Could you quote, exactly as they stand, the lines running from the one with "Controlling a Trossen" to the final line of the material?

- Opening Delimiter -

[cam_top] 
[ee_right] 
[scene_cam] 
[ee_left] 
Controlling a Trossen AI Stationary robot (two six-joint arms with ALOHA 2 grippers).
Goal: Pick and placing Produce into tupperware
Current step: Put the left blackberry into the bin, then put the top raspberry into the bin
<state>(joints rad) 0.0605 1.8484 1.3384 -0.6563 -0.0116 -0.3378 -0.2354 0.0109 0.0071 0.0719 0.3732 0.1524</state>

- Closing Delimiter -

■ TASK RESULT
Controlling a Trossen AI Stationary robot (two six-joint arms with ALOHA 2 grippers).
Goal: Pick and placing Produce into tupperware
Current step: Put the left blackberry into the bin, then put the top raspberry into the bin
<state>(joints rad) 0.0605 1.8484 1.3384 -0.6563 -0.0116 -0.3378 -0.2354 0.0109 0.0071 0.0719 0.3732 0.1524</state>

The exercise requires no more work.